I think that’s part of this film’s charm. Only We Know is a deeply adult film, not because of its themes, but because of how it treats emotion. It doesn’t rush to tell you how to feel. It doesn’t indulge in theatrics. It lets its characters be human. And in doing so, it portrays something rarely seen in Filipino movies: emotional honesty.
At its core, Only We Know explores loneliness and grief. The film makes it clear that simply being with someone does not make the pain go away. But it helps. It slows things down. It makes it easier to breathe. I love that the story does not rush the healing process for both of them. It gives its characters time. Grief and loneliness might stay with us for the long run, but it feels a lot lighter when shared.
What makes this film truly special is the way it portrays love. It is not quite romantic, and not quite platonic in the usual sense either. Yes, they call it friendship, but I think the film refuses to define it completely. Perhaps, it is saying that some human connections cannot be boxed in. Betty and Ryan share something sacred, something they do not even try to explain to others. They do not need to anyway. It is enough that they understand it.

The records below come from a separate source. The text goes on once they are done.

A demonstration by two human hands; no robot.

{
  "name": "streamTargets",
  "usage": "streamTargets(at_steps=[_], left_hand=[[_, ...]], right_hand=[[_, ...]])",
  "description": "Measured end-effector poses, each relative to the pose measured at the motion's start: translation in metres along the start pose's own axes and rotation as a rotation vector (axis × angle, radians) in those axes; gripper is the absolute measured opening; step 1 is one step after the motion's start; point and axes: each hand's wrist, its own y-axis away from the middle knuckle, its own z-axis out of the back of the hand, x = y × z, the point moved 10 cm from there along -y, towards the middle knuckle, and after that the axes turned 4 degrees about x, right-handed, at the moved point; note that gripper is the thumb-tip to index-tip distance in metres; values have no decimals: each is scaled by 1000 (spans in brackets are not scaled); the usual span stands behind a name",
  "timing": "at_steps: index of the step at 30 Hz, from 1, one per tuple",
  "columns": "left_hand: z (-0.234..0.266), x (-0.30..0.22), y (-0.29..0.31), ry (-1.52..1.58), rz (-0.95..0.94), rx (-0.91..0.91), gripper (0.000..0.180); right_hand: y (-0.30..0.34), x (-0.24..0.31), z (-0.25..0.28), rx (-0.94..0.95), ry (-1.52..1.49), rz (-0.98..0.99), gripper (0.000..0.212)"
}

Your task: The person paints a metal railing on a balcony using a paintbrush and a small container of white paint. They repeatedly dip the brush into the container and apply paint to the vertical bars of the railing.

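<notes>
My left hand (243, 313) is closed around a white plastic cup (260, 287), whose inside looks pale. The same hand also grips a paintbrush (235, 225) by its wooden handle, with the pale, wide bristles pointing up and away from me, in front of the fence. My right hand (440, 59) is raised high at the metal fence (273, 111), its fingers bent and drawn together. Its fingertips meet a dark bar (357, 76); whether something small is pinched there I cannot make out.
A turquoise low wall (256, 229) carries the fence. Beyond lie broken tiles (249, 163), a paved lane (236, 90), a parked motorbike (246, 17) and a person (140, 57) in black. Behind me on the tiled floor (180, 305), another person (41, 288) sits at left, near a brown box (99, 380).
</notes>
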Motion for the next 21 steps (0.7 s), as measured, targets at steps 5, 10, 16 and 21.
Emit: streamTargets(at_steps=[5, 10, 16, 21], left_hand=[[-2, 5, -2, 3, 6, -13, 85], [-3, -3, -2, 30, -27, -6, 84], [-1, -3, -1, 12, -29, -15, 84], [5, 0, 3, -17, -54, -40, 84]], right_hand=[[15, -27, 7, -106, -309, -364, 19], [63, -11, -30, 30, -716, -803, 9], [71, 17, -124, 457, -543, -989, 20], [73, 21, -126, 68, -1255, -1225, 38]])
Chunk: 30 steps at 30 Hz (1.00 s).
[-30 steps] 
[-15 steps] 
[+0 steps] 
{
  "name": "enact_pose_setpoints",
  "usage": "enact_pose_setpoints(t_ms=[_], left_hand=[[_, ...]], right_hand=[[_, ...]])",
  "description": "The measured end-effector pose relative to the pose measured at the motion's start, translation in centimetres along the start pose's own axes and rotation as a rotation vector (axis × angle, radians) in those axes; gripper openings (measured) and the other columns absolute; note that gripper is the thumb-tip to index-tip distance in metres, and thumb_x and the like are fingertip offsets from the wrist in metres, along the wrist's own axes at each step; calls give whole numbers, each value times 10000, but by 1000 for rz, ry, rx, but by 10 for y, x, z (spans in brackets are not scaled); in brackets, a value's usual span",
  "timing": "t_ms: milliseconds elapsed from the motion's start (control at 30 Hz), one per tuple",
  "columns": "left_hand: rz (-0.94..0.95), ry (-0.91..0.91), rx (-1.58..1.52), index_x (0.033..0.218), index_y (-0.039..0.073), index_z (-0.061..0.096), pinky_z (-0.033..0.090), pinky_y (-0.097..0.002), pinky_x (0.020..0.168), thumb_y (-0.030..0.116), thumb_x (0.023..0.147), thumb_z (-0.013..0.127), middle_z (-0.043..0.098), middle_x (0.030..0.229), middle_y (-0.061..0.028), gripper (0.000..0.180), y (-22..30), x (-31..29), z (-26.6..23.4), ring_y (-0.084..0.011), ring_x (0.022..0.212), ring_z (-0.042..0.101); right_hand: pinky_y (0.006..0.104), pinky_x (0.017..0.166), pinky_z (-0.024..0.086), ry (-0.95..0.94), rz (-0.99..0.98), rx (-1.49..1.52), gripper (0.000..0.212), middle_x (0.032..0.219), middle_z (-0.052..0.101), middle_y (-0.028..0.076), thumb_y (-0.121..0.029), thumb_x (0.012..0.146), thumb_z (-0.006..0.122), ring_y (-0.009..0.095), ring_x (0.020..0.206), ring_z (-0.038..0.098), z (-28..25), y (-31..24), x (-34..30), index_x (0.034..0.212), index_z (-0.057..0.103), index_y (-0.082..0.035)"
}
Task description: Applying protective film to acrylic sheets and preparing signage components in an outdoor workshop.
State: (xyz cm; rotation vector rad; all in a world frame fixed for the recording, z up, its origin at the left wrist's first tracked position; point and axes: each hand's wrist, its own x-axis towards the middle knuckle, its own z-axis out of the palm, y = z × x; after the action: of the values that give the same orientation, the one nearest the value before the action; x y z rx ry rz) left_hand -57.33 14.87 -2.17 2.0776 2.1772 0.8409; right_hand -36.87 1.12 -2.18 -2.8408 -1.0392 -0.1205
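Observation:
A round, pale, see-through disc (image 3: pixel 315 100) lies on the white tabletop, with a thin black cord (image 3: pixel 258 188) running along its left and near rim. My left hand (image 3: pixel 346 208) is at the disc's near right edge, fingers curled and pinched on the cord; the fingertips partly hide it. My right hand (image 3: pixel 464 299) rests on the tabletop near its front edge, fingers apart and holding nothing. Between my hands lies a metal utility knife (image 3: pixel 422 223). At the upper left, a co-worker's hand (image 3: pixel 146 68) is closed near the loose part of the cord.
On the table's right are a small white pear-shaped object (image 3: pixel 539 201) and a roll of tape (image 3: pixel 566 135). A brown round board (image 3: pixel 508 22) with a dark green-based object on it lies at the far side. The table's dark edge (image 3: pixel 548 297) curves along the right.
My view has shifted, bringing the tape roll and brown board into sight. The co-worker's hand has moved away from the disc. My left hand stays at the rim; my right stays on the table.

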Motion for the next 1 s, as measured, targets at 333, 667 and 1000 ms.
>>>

Only We Know is an experience. It’s mundane. It’s just two people having dinner. But within those simple moments lies something much deeper. It is a quiet reflection on mortality, on grief, on what it means to be alive. And more importantly, it is a gentle celebration of the fleeting, beautiful connections that bring meaning to our lives.
It is slow, tender, and deeply honest. It trusts the audience to feel without being told what to feel. And in that trust, it becomes something precious and rare. A film that speaks to the adult heart, and reminds us that even the smallest shared moments can carry the most weight.